■ REQUIRED WORK: Word for word, restate each of the records below.
RECORDS TO USE below:
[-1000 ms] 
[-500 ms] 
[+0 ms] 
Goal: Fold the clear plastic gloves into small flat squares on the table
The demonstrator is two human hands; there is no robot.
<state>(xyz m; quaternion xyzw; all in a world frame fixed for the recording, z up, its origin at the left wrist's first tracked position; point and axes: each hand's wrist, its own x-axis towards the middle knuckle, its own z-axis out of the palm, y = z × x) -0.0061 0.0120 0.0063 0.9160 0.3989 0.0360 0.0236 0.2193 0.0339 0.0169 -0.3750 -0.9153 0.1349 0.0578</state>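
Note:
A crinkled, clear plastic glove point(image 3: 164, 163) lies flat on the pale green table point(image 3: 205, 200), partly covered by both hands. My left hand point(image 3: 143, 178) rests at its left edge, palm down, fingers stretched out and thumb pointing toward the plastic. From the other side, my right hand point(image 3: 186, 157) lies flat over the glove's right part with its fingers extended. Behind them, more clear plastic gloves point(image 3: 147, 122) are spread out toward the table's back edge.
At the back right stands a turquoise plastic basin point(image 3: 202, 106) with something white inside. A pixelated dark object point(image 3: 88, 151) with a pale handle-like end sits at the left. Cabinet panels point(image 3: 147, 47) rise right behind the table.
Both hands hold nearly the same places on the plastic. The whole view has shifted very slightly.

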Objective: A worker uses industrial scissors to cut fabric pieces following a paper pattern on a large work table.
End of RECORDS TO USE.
■ WRITTEN RESPONSE:
[-1000 ms] 
[-500 ms] 
[+0 ms] 
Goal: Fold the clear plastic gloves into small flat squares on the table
The demonstrator is two human hands; there is no robot.
<state>(xyz m; quaternion xyzw; all in a world frame fixed for the recording, z up, its origin at the left wrist's first tracked position; point and axes: each hand's wrist, its own x-axis towards the middle knuckle, its own z-axis out of the palm, y = z × x) -0.0061 0.0120 0.0063 0.9160 0.3989 0.0360 0.0236 0.2193 0.0339 0.0169 -0.3750 -0.9153 0.1349 0.0578</state>
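Note:
A crinkled, clear plastic glove point(image 3: 164, 163) lies flat on the pale green table point(image 3: 205, 200), partly covered by both hands. My left hand point(image 3: 143, 178) rests at its left edge, palm down, fingers stretched out and thumb pointing toward the plastic. From the other side, my right hand point(image 3: 186, 157) lies flat over the glove's right part with its fingers extended. Behind them, more clear plastic gloves point(image 3: 147, 122) are spread out toward the table's back edge.
At the back right stands a turquoise plastic basin point(image 3: 202, 106) with something white inside. A pixelated dark object point(image 3: 88, 151) with a pale handle-like end sits at the left. Cabinet panels point(image 3: 147, 47) rise right behind the table.
Both hands hold nearly the same places on the plastic. The whole view has shifted very slightly.
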
Objective: A worker uses industrial scissors to cut fabric pieces following a paper pattern on a large work table.

There's no more to the output.